Country musician Leon Everette is one such example. He came to his career at a relatively late age; a Navy veteran who won singing contests while serving, when he left the military, he decided to become a professional singer. His first two albums, released at the tail end of the 1970s, were modestly successful, with a handful of singles that rose to the bottom levels of the country Top 40 charts. He would sign to RCA in 1980, and the next year would release his third album, If I Keep On Going Crazy, while its follow-up, Hurricane, came at the end of the year.

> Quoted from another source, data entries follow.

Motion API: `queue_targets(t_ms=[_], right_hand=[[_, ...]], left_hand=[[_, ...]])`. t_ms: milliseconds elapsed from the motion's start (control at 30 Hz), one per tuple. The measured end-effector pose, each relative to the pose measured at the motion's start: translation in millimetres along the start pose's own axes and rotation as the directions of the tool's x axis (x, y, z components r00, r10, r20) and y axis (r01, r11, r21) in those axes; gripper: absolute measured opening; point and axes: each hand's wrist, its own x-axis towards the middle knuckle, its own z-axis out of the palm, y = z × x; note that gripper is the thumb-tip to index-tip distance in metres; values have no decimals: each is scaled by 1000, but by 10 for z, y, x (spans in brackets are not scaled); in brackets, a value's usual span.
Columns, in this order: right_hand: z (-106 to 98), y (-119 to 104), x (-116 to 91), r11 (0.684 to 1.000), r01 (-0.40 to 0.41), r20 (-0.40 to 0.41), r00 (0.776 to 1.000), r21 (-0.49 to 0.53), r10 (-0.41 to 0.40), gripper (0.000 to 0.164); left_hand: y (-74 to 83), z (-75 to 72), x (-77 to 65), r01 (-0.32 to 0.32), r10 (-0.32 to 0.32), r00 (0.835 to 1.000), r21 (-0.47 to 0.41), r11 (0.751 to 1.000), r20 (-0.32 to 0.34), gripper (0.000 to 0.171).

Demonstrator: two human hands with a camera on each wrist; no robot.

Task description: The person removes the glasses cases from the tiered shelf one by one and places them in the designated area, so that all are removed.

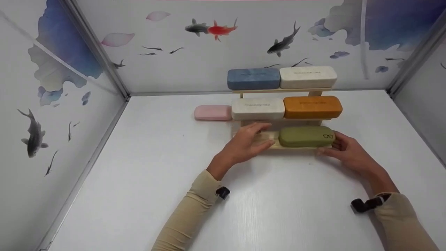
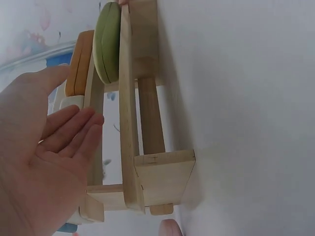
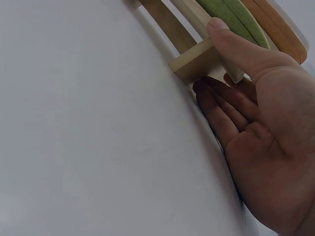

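Observation:
A tiered wooden rack (image 1: 299, 148) holds glasses cases on three levels. On its lowest shelf, at the right, lies a green glasses case (image 1: 305, 136) with a small glasses drawing. My right hand (image 1: 352, 155) grips the rack's right end beside this case. In the right wrist view the thumb (image 3: 229, 42) lies at the shelf's front edge, and the other fingers are around the end support. My left hand (image 1: 245, 143) is at the left part of the lowest shelf, its fingers and thumb spread apart with nothing between them.
Blue (image 1: 253, 78) and white cases (image 1: 308, 77) fill the top shelf. A second white case (image 1: 258, 108) and an orange case (image 1: 313, 107) sit on the middle one. Left of the rack is a pink case (image 1: 212, 112) on the white table (image 1: 156, 167). Printed panels (image 1: 167, 69) enclose the table.

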Motion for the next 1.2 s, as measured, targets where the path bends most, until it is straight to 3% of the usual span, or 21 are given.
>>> queue_targets(t_ms=[200,433,967,1200], right_hand=[[0,-5,-6,1000,-23,-4,1000,-12,23,87],[7,-2,-4,1000,18,5,1000,25,-18,79],[-17,21,-11,999,52,4,999,6,-52,78],[-19,22,-19,1000,28,2,1000,-14,-28,79]], left_hand=[[1,85,90,47,-47,999,-34,998,16,59],[28,192,162,73,-68,997,-117,990,43,64],[71,398,328,105,-102,993,-61,993,54,65],[105,465,369,118,-116,992,-36,992,51,68]])
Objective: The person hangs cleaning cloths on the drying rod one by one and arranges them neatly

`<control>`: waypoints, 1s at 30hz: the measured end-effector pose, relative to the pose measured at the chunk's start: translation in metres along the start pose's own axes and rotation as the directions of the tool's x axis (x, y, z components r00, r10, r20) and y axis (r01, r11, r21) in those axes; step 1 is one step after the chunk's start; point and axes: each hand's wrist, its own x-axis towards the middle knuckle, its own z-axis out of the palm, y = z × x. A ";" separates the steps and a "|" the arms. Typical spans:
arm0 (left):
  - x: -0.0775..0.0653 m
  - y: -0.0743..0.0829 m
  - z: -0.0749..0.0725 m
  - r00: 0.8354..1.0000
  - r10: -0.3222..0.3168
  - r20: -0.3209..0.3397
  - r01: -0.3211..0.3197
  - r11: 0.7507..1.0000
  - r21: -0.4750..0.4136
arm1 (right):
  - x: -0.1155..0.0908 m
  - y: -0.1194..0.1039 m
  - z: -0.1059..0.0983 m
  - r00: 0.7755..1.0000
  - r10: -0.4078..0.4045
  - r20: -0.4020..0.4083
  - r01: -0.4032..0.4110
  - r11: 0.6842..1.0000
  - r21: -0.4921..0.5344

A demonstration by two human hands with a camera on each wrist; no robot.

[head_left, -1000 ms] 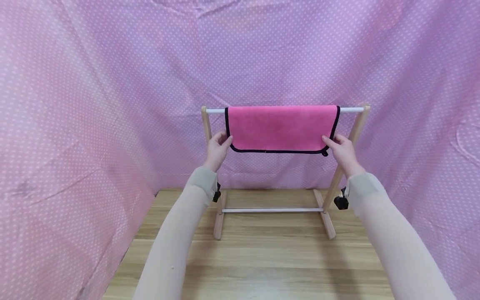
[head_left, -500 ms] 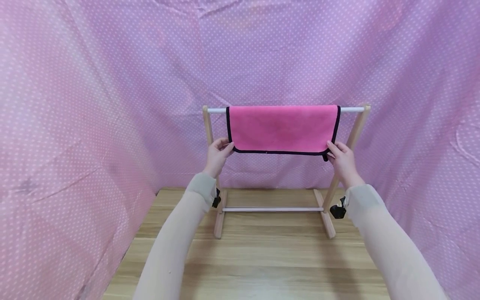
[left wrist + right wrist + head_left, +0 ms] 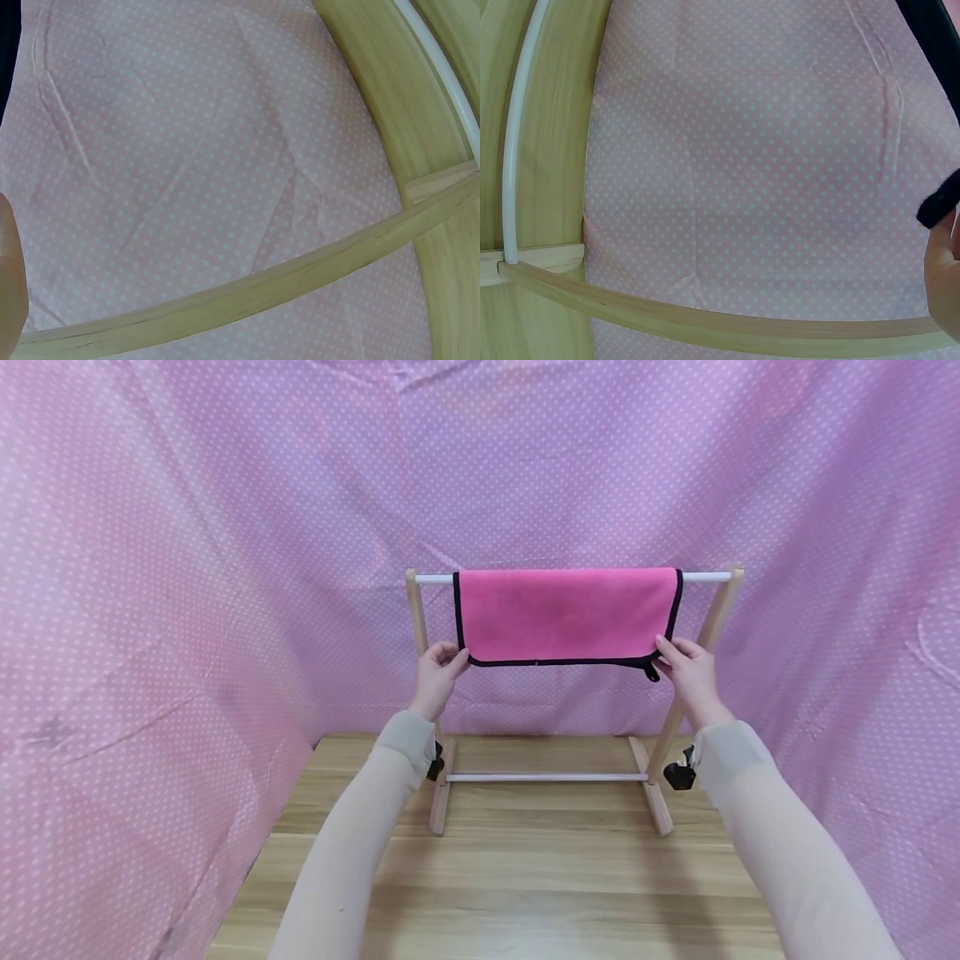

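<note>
A pink cloth (image 3: 566,614) with black edging hangs folded over the white top bar (image 3: 705,577) of a wooden rack. At its lower left corner, my left hand (image 3: 437,675) pinches the edge between thumb and fingers. My right hand (image 3: 688,672) pinches the lower right corner, beside a small black loop (image 3: 651,672) that sticks out below the hem. In the right wrist view the black loop (image 3: 939,201) lies against a fingertip. Only a sliver of the left hand (image 3: 10,277) shows in the left wrist view.
The rack's wooden side posts (image 3: 717,610) stand just outside each hand. A lower white bar (image 3: 547,777) joins its feet on the wood-grain table (image 3: 525,877). Pink dotted curtains (image 3: 525,468) enclose the back and sides.
Both hands have slid down the cloth's side edges to its lower corners. The right hand has then risen slightly, and the hem near that corner now lifts a little.
</note>
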 end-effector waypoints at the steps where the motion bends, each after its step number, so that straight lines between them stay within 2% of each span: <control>1: 0.000 -0.001 0.000 1.000 0.001 -0.003 -0.001 1.000 -0.006 | 0.001 0.000 0.000 1.000 -0.002 0.006 0.002 1.000 0.003; 3: 0.000 -0.002 0.000 1.000 0.003 -0.009 -0.003 1.000 -0.011 | 0.001 0.000 0.000 1.000 0.001 0.016 -0.001 1.000 0.004; 7: 0.001 -0.003 0.000 1.000 0.011 -0.022 -0.011 1.000 -0.005 | 0.000 0.002 0.000 0.999 0.042 0.011 -0.041 0.996 -0.081; 11: 0.001 -0.003 0.000 0.999 0.019 -0.029 -0.019 1.000 -0.001 | -0.002 0.006 0.000 0.997 0.065 -0.045 -0.071 0.985 -0.160; 13: 0.001 -0.002 0.000 0.999 0.024 -0.029 -0.024 1.000 0.000 | -0.002 0.007 -0.001 0.995 0.057 -0.084 -0.073 0.979 -0.191; 17: 0.000 -0.002 0.000 0.999 0.028 -0.041 -0.028 1.000 0.009 | -0.002 0.009 -0.003 0.986 0.008 -0.166 -0.060 0.948 -0.312; 19: 0.000 -0.003 0.001 0.998 0.027 -0.052 -0.026 1.000 0.009 | -0.003 0.010 -0.003 0.980 -0.016 -0.198 -0.052 0.941 -0.335; 24: -0.001 -0.006 0.002 0.998 0.018 -0.064 -0.017 1.000 0.006 | -0.003 0.013 -0.004 0.968 -0.047 -0.248 -0.031 0.954 -0.298; 30: 0.000 -0.006 0.002 0.998 0.027 -0.054 -0.028 1.000 -0.003 | -0.001 0.013 -0.004 0.974 -0.057 -0.218 0.002 0.969 -0.246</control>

It’s easy to understand Everette’s appeal. His voice was friendly and upbeat, with just the right amount of country twang: light enough to appeal to a more mainstream audience, yet prominent enough to establish him as a Southern man–an important establishment of credibility within country music. But as you listen to the music found here, you start to hear something amazing—this is the birth of the modern country sound. Sure, there are moments that hearken back to traditional country arrangements; “Make Me Stop Loving Her” and “Let Me Apologize” are plaintive country ballads wonderfully enhanced by pedal steel, while “Shadows of My Mind” and “Midnight Rodeo” pull out the banjos and the fiddles for the traditional hoedown sound.

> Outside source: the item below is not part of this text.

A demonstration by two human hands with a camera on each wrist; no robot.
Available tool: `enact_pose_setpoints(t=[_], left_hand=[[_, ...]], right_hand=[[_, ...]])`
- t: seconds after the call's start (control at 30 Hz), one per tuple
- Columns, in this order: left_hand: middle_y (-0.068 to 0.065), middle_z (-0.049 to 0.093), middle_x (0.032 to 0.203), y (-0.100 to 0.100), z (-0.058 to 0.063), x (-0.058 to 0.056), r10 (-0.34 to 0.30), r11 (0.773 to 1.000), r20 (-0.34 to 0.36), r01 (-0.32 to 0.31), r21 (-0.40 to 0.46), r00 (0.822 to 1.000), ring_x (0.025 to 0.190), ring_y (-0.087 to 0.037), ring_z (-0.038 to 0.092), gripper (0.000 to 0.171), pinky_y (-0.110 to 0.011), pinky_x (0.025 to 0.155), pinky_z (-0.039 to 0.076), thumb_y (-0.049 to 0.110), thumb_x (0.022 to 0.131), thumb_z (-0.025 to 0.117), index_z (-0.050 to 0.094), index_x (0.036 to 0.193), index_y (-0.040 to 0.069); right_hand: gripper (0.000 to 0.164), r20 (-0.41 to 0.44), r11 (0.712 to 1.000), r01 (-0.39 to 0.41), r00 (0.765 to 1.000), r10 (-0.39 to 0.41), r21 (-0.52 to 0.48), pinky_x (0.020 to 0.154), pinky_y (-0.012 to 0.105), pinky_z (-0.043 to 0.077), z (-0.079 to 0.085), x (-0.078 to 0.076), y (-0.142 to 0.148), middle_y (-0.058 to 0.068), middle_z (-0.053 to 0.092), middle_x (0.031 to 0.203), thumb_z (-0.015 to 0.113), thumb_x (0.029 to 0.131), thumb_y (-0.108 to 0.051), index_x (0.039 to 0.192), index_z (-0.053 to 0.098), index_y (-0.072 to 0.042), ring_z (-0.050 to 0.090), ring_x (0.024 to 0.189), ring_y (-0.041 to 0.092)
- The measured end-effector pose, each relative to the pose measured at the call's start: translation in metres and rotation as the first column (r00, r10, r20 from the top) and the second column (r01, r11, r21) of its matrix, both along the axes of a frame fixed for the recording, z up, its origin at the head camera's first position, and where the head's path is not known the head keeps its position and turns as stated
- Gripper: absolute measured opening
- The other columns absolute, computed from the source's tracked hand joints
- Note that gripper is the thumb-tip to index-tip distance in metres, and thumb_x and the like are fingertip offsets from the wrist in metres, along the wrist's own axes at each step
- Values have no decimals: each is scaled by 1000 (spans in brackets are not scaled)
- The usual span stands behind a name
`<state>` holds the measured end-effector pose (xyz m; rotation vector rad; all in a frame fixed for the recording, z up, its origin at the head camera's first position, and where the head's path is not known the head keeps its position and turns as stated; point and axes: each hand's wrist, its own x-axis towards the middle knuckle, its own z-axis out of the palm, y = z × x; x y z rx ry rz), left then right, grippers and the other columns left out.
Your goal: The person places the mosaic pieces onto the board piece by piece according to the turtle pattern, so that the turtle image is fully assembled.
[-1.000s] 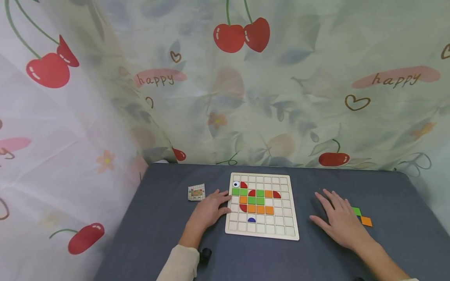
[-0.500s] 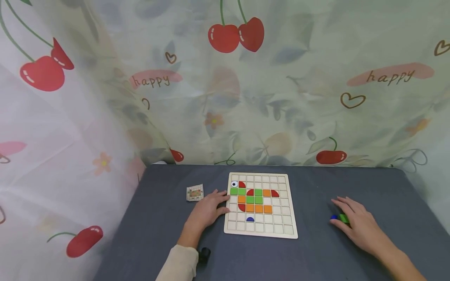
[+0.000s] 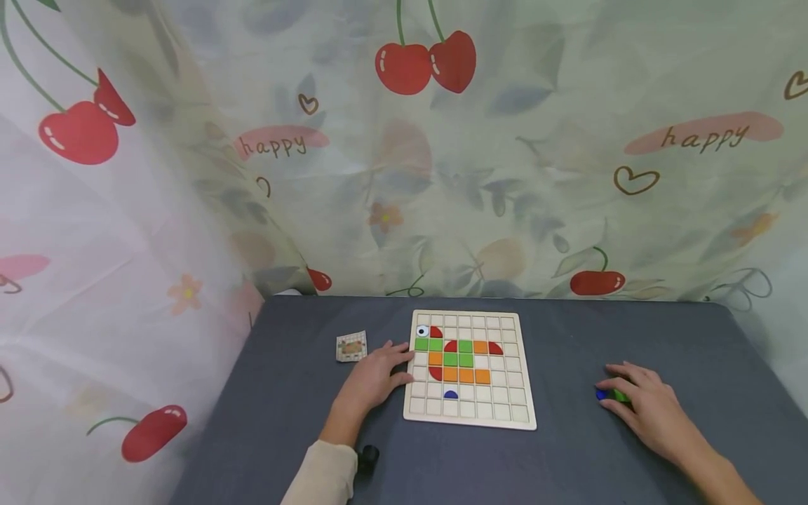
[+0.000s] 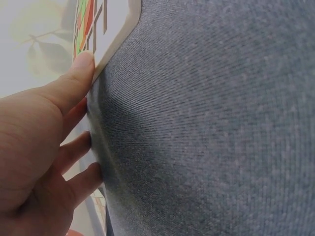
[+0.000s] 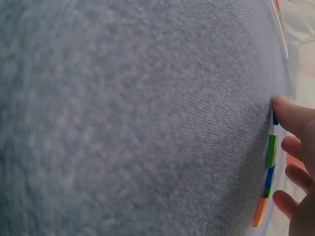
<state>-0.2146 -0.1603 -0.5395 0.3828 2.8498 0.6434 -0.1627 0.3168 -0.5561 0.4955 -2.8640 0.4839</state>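
My left hand (image 3: pixel 372 376) rests at the left edge of a pale wooden grid board (image 3: pixel 470 423), its thumb and fingers touching the rim. Set in the board are red, green and orange tiles, a white eye tile (image 3: pixel 422 331) and a blue half-round tile (image 3: pixel 451 395). Well to the right of the board, the thumb and index finger of my right hand (image 3: pixel 656 410) pinch a blue tile (image 3: pixel 601 395) at table level. Beside it, partly under that hand, lies a green tile (image 3: pixel 621 396). Another blue tile (image 5: pixel 269 182) and an orange tile (image 5: pixel 260 212) show in the right wrist view.
A small picture card (image 3: pixel 351 346) lies left of the board, near my left fingers. The dark grey table (image 3: pixel 543 463) ends at a printed curtain (image 3: pixel 467 210) behind. A small black object (image 3: pixel 369 459) sits by my left wrist.
My right hand has shifted right and down to the loose tiles, and its thumb and index finger have closed on a blue one. The left hand stays at the board.
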Motion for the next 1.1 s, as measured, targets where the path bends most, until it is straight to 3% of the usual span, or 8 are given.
enact_pose_setpoints(t=[0.3, 0.47, 0.6, 0.7, 0.77, 0.87, 1.0, 1.1], left_hand=[[2, 49, 159, -1, 1, 1, 0, 1000, -1, 0, 13, 1000, 154, -30, 37, 57, -55, 121, 38, 42, 94, 70, 58, 146, 24], [3, 49, 159, -1, 1, 1, 0, 1000, -2, 0, 13, 1000, 154, -30, 37, 57, -54, 121, 38, 41, 94, 71, 59, 146, 24], [2, 49, 159, -1, 1, 1, 0, 1000, -2, 0, 21, 1000, 154, -31, 37, 56, -54, 121, 38, 40, 94, 71, 59, 146, 24], [2, 49, 159, 0, 2, 1, 2, 1000, -2, -2, 23, 1000, 154, -31, 37, 56, -54, 121, 38, 40, 94, 71, 59, 146, 23], [2, 49, 159, 0, 2, 1, 3, 1000, -2, -3, 20, 1000, 154, -30, 37, 56, -54, 122, 38, 40, 94, 71, 59, 146, 23], [3, 48, 159, 1, 2, 1, 7, 1000, 2, -7, 19, 1000, 154, -30, 36, 57, -55, 122, 38, 41, 94, 71, 58, 146, 24], [3, 48, 159, 1, 2, 2, 15, 1000, 8, -15, 23, 1000, 154, -30, 36, 57, -56, 122, 37, 41, 94, 71, 59, 146, 24], [3, 48, 159, 0, 2, 2, 18, 999, 6, -18, 26, 1000, 154, -30, 36, 56, -56, 122, 37, 40, 94, 71, 59, 146, 24]], right_hand=[[21, -61, 1000, 16, 998, -18, -19, 79, 60, 44, -5, -2, -6, 17, 69, 122, 87, 78, -16, 85, 69, -24, 52, 113, 43], [20, -72, 1000, 17, 997, -17, -1, 80, 59, 44, -3, -3, -12, 15, 70, 119, 86, 80, -18, 82, 67, -23, 53, 111, 41], [21, -127, 1000, -10, 992, 7, -17, 78, 54, 47, -2, -7, -18, 9, 71, 113, 87, 79, -18, 83, 66, -24, 56, 105, 35], [23, -168, 999, -32, 985, 28, -20, 77, 45, 48, -1, -10, -22, 0, 70, 98, 87, 79, -17, 84, 66, -24, 59, 92, 24], [21, -155, 999, -35, 987, 32, -12, 76, 38, 48, 1, -13, -25, -6, 67, 89, 85, 81, -16, 85, 66, -23, 58, 83, 16], [15, -70, 1000, -8, 998, 8, 8, 69, 32, 48, 5, -16, -30, -13, 63, 81, 82, 86, -19, 86, 68, -23, 55, 78, 9], [10, 28, 999, 17, 999, -18, 27, 66, 30, 50, 11, -20, -40, -11, 65, 79, 80, 88, -22, 89, 71, -19, 54, 78, 9], [11, 46, 999, 29, 998, -31, 40, 64, 28, 50, 14, -23, -50, -9, 66, 80, 81, 87, -23, 90, 73, -17, 53, 78, 10]])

Yet it’s the hit singles he had at the time that hinted at what was to come in the subsequent decade; “If I Keep On Going Crazy” was an upbeat, slick number with a catchy melody and a harmonica to give it that country touch; in reality, it’s pretty much a straight country-pop number. “Over” was a Countrypolitan ballad, complete with orchestra, background singers, and a mournful pedal steel. It’s slick and sweet, yet falls in line with what country music was becoming. “Hurricane,” however, is the most interesting. His biggest hit, it’s a narrative ballad that’s enhanced with a haunting harmonica lick and a dark, ominous percussive beat. The formula laid down here practically predicts the coming commercial country/pop crossover of Garth Brooks. All of these songs made the country top ten, and rightly so; they’re fine examples of the more commercial-sounding, radio-friendly country-rock that would soon dominate the airwaves.

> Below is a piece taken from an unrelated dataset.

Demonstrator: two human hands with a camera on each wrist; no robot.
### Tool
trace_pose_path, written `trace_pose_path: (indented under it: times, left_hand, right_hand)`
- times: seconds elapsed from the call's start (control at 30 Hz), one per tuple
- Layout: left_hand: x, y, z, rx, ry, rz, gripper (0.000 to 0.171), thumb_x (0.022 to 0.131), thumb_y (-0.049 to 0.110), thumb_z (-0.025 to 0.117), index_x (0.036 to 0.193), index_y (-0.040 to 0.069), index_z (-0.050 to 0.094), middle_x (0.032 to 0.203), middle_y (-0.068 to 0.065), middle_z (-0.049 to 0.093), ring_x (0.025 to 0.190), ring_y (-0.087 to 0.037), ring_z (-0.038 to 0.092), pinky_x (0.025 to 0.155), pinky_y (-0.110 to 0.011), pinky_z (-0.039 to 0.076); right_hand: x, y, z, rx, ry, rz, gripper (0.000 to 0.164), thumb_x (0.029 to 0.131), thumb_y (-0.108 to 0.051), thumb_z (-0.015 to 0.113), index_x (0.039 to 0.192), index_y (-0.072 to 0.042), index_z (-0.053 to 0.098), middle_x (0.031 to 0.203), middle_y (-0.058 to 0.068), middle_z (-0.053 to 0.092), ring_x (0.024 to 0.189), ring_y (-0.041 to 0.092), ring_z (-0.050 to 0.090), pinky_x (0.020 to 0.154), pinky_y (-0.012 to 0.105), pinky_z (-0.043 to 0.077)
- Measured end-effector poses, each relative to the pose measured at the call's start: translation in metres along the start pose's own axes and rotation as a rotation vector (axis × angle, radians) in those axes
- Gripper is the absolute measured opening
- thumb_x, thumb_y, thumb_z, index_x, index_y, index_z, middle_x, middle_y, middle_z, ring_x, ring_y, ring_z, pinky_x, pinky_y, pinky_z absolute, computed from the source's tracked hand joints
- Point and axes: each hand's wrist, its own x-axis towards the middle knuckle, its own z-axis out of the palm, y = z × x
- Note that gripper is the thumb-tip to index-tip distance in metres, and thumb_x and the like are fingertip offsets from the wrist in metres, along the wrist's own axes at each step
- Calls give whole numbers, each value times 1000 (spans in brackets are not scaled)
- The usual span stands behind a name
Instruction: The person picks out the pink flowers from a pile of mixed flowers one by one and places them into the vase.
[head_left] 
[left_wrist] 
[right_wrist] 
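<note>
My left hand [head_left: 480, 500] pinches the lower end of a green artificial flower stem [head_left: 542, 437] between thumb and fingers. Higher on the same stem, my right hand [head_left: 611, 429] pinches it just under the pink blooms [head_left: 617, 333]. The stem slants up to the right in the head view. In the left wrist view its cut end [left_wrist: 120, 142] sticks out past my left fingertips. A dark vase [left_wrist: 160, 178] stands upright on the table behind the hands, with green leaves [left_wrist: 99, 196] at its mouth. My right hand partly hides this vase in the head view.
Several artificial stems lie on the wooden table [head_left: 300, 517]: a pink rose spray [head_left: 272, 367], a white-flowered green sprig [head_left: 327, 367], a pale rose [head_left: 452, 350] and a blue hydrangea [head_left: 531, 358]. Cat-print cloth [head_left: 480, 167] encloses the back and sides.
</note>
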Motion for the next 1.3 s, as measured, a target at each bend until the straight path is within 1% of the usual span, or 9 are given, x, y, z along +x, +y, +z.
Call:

Interestingly enough, in spite of the high charting successes, Everette would not release another proper full-length album for RCA; instead the label would opt to release two compilation EPs, 1983’s Leon Everette and 1984’s Doin’ What I Feel, which collected the singles and their b-sides. The label’s focus on non-album singles was a wise one, as all of which were quite successful. “Soul Searchin’” was a mellow, acoustic number with a lush arrangement replete with bongos and strings, while “Just Give Me What You Think Is Fair” was a fine country weepie an “My Lady Loves Me (Just As I Am)” was pure modern country, on par with Alabama and The Oak Ridge Boys, a good-time number that wouldn’t sound out of place on country radio thirty-five years on. But by 1984, RCA was slipping, and though the gorgeous ballad, “I Could’a Had You,” would hit #6 on the charts, its follow-up, the fine country rocker “Shot In The Dark” would only go to #30. (The label would expand and reissue Doin’ What I Feel with several unreleased numbers, creating a third ‘album’ after Everette left; that version appears on this set.)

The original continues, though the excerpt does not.